● **TASK GOAL**:
Transcribe exactly the lines below that begin at the line with "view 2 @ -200" and stop after the line with "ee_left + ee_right", leaving out every picture.

--- MATERIAL PROVIDED Enclosed Below ---

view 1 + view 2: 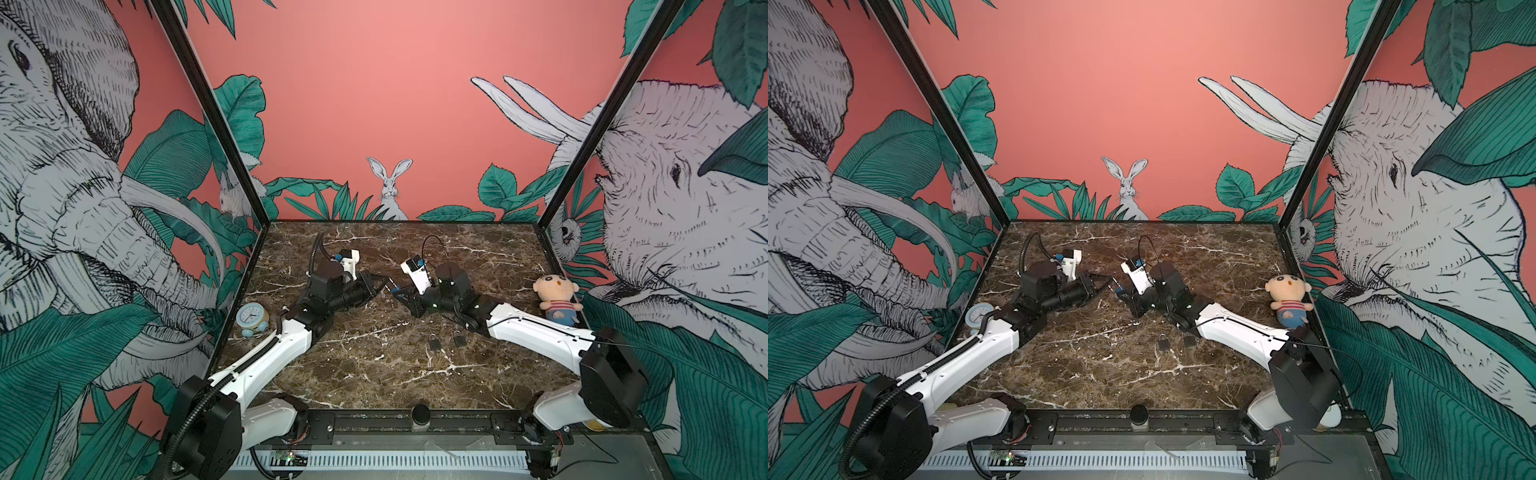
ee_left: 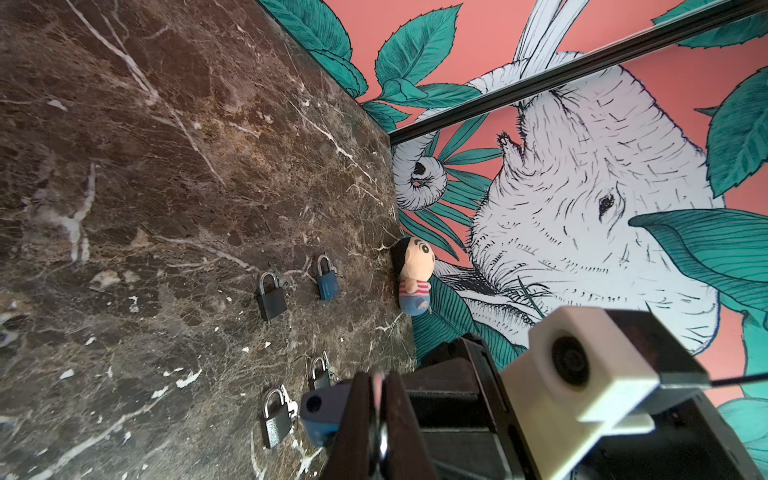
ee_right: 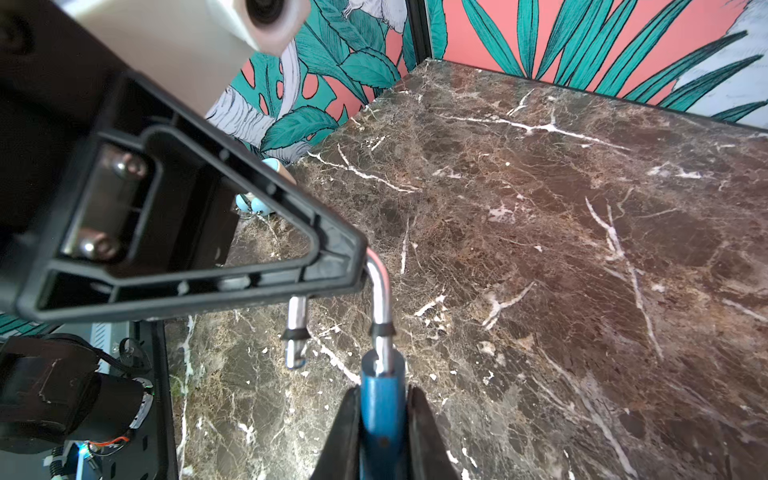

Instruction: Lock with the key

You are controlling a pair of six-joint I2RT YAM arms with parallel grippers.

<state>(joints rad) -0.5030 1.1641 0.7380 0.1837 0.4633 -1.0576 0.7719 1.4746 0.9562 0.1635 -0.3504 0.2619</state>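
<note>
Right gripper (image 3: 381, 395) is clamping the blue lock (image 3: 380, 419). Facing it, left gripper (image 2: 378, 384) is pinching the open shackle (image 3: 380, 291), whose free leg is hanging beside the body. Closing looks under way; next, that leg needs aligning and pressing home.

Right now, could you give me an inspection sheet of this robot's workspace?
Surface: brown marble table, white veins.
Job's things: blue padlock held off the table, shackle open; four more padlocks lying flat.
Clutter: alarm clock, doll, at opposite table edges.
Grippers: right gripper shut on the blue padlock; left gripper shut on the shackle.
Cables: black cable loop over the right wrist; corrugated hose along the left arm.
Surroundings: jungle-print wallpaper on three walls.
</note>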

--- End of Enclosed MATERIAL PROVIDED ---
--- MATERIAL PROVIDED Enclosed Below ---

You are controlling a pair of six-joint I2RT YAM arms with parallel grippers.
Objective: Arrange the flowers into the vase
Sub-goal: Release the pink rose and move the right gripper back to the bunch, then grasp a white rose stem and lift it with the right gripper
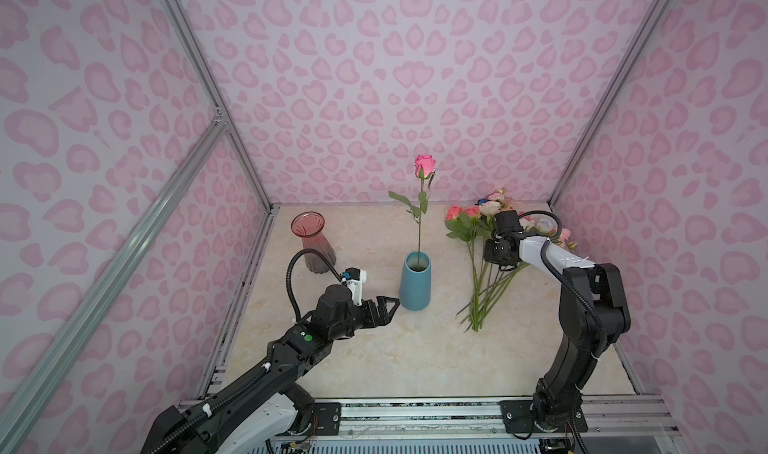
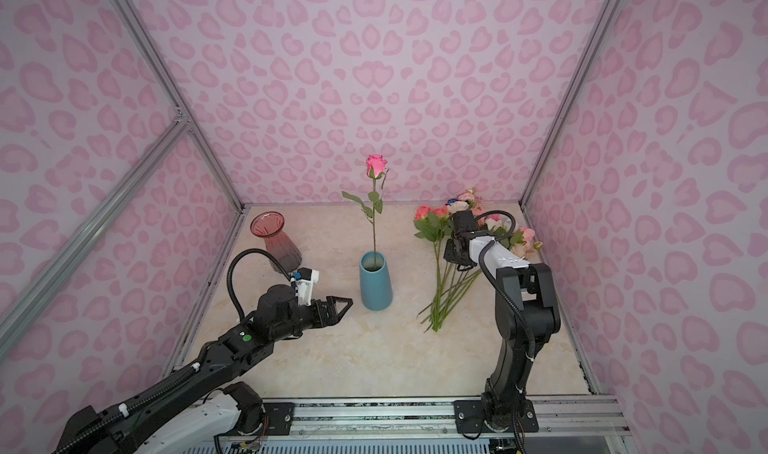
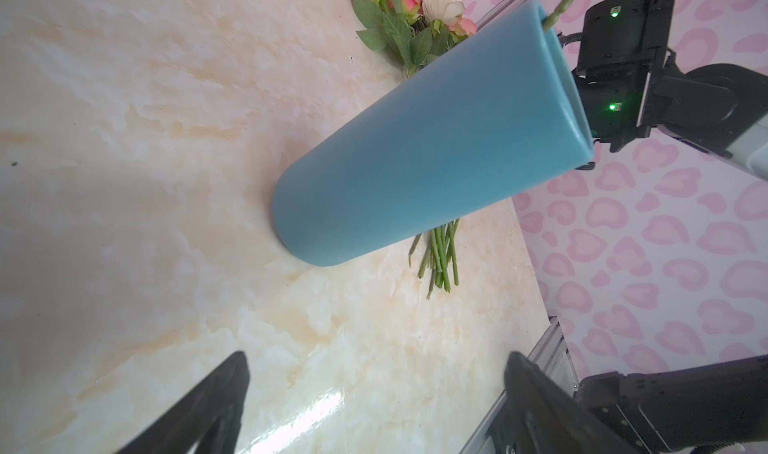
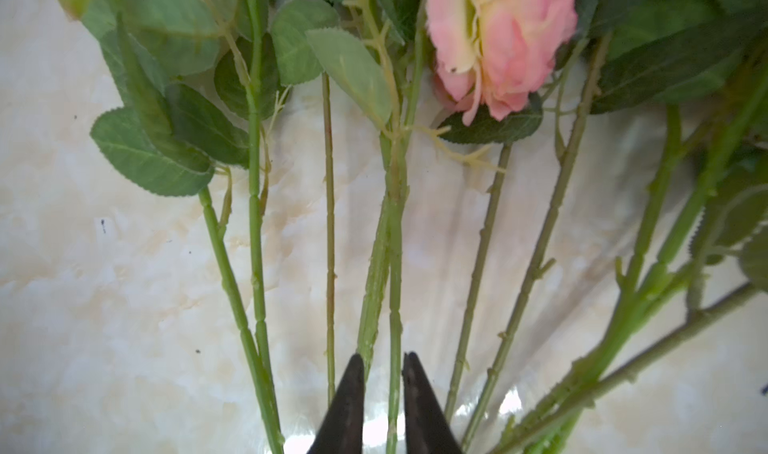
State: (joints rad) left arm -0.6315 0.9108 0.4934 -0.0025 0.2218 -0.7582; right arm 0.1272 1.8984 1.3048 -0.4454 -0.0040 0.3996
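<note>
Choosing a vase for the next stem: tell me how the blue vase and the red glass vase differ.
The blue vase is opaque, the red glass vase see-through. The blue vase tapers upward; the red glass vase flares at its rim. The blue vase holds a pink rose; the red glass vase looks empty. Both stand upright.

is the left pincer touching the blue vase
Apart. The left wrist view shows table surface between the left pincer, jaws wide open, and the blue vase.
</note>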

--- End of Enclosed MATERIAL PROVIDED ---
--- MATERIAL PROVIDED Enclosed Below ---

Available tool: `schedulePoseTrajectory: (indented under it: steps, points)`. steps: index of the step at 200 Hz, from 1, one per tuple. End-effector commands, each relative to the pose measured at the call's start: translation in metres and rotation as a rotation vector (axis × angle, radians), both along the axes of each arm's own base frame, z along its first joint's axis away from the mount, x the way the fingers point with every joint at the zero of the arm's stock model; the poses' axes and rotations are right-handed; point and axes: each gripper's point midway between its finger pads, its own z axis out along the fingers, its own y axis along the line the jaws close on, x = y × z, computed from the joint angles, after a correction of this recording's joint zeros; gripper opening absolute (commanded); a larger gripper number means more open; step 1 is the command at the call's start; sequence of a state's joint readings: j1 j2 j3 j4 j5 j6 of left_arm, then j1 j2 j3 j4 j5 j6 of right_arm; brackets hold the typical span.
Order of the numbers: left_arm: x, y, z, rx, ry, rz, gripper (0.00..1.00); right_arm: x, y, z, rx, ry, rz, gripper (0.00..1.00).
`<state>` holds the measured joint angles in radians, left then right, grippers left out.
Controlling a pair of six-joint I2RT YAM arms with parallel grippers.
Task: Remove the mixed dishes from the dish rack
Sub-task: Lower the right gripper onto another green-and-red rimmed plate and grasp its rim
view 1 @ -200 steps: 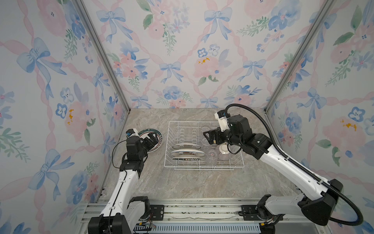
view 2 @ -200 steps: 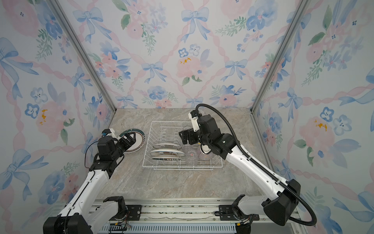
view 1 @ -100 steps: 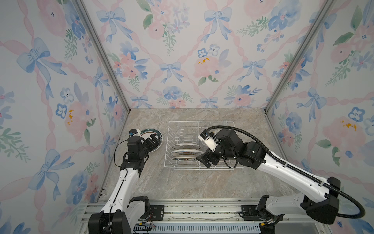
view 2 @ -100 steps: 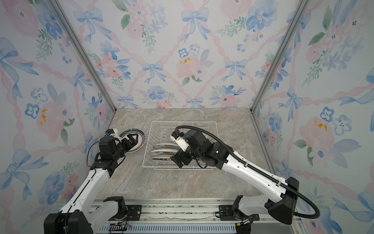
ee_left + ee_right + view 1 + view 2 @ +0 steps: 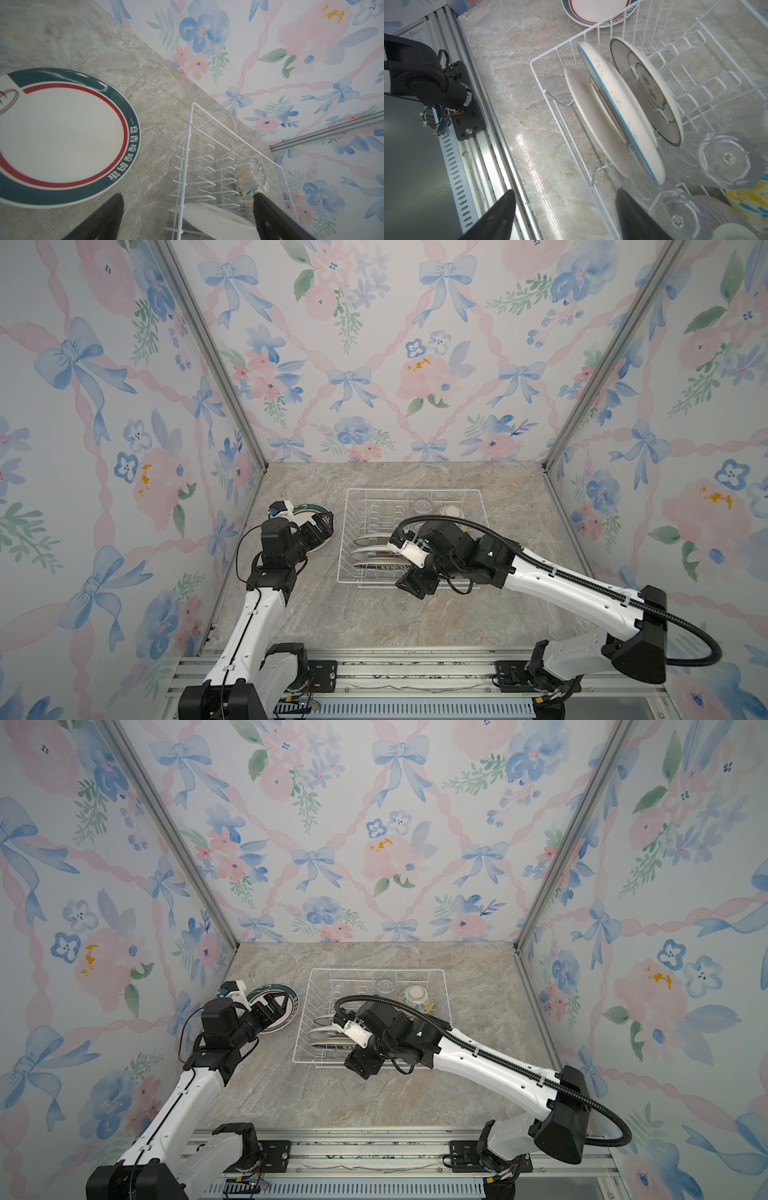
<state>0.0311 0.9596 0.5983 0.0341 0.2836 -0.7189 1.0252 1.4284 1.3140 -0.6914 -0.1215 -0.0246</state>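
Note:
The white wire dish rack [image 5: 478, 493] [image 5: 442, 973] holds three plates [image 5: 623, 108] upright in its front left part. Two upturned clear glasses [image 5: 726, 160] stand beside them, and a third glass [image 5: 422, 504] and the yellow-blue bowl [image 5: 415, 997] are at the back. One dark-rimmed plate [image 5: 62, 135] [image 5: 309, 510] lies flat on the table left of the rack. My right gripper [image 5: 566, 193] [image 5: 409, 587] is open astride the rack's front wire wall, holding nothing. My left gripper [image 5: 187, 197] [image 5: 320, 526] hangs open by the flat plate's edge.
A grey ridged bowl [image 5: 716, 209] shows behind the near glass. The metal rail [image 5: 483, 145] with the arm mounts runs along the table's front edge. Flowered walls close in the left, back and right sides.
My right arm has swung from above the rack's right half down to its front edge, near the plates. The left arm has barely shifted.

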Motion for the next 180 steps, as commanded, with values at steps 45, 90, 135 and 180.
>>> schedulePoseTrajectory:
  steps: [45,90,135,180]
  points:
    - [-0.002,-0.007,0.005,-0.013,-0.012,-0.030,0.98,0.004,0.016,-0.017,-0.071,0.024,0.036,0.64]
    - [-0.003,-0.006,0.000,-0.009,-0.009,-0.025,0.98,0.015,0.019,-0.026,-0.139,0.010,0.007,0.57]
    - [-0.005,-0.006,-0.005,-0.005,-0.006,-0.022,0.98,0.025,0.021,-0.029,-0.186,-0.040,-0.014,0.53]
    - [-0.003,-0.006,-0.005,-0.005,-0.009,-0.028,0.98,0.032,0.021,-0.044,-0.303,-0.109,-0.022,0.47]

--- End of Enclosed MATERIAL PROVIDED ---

● **EXPECTED ANSWER**:
view 2 @ -200 steps: 
view 1 @ -100 steps: 
view 2 @ -100 steps: 
ee_left + ee_right + view 1 + view 2 @ +0 steps: 

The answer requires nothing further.